» Task objective
Your reply should be one number: how many lines of the material contain the word "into".

·····

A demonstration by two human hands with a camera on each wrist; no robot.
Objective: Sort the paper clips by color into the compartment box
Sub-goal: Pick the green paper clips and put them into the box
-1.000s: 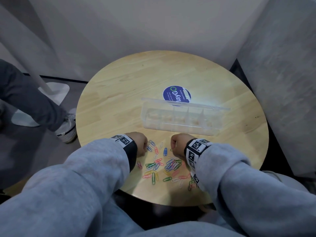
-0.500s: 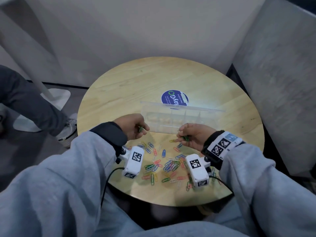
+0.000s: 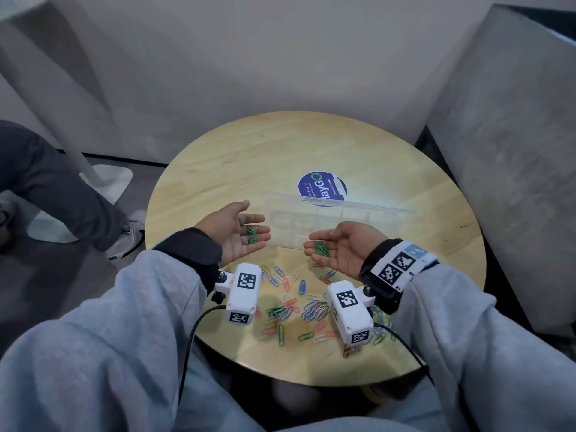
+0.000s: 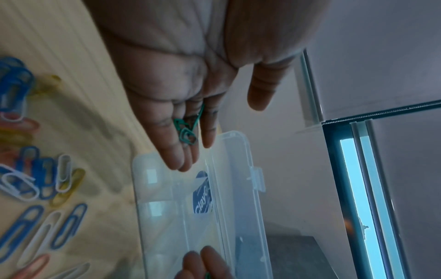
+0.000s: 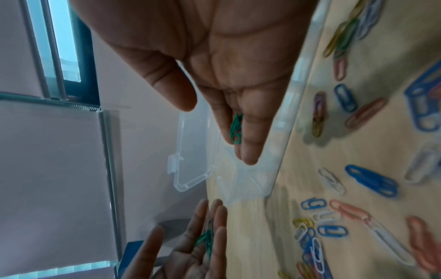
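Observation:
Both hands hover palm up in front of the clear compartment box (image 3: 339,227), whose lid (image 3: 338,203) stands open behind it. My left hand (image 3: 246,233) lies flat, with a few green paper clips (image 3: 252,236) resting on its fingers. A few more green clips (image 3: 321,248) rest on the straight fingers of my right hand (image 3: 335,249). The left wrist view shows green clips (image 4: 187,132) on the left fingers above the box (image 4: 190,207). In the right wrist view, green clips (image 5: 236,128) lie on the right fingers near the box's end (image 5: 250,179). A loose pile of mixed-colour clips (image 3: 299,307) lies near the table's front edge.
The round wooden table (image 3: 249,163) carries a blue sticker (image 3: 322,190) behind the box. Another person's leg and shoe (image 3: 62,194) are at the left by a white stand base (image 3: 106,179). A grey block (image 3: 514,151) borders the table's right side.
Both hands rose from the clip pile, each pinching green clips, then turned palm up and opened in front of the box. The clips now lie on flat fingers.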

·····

» Response to this exercise
2